▶ _Material provided_:
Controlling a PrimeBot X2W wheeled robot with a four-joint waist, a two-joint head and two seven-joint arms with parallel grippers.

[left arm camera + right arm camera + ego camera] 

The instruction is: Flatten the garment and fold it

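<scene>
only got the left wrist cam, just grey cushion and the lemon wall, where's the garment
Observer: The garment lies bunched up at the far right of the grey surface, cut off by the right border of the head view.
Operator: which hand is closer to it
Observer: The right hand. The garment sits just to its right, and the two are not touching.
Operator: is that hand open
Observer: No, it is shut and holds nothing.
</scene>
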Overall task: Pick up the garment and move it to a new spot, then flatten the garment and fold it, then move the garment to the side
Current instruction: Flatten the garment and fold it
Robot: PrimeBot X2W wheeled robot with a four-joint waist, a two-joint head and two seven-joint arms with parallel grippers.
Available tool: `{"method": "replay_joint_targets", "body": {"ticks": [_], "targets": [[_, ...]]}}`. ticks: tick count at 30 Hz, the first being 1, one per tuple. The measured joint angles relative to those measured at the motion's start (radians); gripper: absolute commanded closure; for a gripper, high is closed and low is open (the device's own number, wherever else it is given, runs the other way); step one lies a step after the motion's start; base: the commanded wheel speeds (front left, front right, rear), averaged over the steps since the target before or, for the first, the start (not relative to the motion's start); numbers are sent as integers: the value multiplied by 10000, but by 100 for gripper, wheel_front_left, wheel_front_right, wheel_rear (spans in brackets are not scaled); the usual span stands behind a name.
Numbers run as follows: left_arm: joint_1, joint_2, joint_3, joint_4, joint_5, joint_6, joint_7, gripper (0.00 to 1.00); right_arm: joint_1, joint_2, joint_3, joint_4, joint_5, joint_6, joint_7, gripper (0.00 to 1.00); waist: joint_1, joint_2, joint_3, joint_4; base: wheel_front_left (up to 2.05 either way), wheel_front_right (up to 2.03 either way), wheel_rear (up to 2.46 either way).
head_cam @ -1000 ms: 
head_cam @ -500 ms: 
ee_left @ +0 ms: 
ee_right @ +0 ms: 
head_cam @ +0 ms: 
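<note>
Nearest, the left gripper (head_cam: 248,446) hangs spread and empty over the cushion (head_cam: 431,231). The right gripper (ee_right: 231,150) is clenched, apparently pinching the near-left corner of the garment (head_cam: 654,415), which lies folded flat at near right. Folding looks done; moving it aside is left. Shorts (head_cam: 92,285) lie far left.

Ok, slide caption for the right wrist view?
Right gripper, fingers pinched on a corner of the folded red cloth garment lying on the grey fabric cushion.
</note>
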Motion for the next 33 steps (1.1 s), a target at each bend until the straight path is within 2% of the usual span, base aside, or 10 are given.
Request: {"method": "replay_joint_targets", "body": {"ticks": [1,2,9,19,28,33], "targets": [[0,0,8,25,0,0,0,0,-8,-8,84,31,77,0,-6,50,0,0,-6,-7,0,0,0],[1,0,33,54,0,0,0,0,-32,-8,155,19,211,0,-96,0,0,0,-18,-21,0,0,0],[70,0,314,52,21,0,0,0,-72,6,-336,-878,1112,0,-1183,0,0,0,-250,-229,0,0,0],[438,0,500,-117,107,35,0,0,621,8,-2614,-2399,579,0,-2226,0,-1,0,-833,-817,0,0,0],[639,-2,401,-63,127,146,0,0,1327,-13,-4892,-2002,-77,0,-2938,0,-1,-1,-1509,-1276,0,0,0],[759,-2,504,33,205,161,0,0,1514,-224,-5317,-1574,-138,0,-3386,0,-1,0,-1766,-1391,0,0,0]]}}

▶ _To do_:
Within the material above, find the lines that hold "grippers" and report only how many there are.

▶ _Written response_:
2